WHAT THE EXERCISE ASKS
Please return all lines of the data below containing the string "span".
-------------------------
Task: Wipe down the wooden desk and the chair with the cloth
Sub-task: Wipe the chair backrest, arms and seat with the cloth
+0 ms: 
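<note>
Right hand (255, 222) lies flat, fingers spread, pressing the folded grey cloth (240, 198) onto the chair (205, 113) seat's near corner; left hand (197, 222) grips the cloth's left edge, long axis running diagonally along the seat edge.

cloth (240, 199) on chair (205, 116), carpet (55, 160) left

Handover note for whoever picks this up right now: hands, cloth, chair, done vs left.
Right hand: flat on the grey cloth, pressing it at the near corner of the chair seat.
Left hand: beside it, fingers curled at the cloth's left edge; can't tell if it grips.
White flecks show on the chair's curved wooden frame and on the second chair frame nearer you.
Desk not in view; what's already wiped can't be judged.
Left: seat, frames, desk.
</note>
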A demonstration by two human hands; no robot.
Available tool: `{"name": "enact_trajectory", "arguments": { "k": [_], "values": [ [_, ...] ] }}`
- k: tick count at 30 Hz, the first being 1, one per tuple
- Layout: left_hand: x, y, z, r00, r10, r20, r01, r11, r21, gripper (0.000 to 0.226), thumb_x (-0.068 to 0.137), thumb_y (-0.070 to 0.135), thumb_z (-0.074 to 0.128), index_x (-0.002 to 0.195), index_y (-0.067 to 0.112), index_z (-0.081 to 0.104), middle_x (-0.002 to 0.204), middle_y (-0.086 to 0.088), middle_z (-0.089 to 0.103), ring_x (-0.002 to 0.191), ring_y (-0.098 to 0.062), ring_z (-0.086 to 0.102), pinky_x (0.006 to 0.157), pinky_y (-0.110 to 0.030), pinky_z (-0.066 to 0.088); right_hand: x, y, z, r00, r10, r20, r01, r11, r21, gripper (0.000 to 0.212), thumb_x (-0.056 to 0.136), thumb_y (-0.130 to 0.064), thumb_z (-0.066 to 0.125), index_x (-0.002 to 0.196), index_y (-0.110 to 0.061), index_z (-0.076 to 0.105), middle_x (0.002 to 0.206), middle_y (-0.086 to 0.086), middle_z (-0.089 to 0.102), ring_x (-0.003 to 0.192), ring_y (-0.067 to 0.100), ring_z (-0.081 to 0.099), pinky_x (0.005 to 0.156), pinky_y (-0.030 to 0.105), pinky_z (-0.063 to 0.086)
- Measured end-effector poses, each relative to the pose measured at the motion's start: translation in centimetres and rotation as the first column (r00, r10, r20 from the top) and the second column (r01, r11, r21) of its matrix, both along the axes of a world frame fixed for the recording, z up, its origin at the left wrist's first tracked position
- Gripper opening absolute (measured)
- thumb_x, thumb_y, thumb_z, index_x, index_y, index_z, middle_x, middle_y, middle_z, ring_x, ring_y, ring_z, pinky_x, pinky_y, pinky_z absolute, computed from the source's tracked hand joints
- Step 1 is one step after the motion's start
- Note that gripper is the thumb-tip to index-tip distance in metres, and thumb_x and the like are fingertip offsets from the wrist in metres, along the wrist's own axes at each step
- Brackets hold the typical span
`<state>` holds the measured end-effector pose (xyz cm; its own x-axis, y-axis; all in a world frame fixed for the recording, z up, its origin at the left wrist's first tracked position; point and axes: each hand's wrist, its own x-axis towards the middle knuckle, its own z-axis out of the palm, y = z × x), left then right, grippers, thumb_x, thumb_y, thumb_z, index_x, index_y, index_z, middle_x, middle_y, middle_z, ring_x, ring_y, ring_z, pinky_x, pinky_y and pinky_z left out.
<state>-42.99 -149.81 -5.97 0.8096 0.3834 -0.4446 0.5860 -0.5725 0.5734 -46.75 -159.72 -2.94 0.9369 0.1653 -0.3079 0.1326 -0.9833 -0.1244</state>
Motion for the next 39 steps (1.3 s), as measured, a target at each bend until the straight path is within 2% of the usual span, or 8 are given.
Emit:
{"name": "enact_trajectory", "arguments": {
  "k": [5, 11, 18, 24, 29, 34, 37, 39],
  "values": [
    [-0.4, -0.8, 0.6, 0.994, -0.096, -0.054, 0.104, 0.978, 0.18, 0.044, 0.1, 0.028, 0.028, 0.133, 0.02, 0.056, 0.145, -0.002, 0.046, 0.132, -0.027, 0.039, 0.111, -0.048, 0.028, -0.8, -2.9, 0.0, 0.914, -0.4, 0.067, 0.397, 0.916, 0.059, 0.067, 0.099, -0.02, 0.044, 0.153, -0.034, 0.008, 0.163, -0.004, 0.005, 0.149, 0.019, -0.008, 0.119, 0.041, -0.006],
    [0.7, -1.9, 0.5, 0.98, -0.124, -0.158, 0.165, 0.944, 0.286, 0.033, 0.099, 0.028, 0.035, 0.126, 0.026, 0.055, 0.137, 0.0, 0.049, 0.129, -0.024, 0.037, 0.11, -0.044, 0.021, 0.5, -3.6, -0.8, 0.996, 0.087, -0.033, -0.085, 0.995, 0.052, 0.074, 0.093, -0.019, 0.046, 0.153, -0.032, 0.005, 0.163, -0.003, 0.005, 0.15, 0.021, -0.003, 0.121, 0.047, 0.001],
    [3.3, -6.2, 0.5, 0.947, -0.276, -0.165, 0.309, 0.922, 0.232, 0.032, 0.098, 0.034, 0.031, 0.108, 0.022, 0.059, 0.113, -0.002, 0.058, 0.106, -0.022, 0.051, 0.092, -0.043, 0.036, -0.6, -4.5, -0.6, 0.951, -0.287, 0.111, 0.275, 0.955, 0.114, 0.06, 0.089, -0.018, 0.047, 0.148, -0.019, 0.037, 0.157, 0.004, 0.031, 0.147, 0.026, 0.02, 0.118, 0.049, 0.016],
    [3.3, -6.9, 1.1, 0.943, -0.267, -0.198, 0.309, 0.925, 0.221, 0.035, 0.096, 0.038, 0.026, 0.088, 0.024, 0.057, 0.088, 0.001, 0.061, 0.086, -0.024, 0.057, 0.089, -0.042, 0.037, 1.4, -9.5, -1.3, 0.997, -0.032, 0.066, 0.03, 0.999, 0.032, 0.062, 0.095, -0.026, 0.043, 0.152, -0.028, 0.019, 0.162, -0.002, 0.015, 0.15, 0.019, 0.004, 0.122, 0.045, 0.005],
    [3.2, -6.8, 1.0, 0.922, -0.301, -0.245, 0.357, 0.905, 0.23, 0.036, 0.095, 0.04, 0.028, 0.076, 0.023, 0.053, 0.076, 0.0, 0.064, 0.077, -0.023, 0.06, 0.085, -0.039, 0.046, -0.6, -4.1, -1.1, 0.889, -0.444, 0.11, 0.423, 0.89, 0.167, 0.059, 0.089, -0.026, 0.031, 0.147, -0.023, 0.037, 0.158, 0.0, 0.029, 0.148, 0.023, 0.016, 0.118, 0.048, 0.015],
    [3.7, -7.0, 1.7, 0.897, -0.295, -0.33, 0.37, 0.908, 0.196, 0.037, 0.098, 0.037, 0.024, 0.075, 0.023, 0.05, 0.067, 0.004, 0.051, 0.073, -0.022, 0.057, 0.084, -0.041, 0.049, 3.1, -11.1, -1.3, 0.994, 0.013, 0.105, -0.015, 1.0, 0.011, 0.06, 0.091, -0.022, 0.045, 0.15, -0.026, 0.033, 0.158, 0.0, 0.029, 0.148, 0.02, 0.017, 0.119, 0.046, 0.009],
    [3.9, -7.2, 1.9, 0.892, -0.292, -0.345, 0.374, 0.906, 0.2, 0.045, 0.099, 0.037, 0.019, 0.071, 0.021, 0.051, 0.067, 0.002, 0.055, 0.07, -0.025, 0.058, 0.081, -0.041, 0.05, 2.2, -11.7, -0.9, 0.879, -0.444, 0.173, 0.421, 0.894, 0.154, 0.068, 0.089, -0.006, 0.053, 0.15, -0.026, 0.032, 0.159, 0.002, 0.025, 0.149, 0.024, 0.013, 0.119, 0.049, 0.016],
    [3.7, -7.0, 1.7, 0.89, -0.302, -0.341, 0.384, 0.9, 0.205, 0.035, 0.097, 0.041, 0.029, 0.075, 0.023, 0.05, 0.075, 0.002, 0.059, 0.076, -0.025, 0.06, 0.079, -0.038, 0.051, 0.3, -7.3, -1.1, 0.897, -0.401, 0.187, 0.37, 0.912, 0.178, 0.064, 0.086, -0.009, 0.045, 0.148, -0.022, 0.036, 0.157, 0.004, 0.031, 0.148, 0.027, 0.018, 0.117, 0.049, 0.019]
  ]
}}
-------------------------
RESPONSE FOR THIS EXERCISE
- Brackets hold the typical span
Motion for the next 39 steps (1.3 s), as measured, a target at each bend until the straight path is within 2% of the usual span, or 8 are given.

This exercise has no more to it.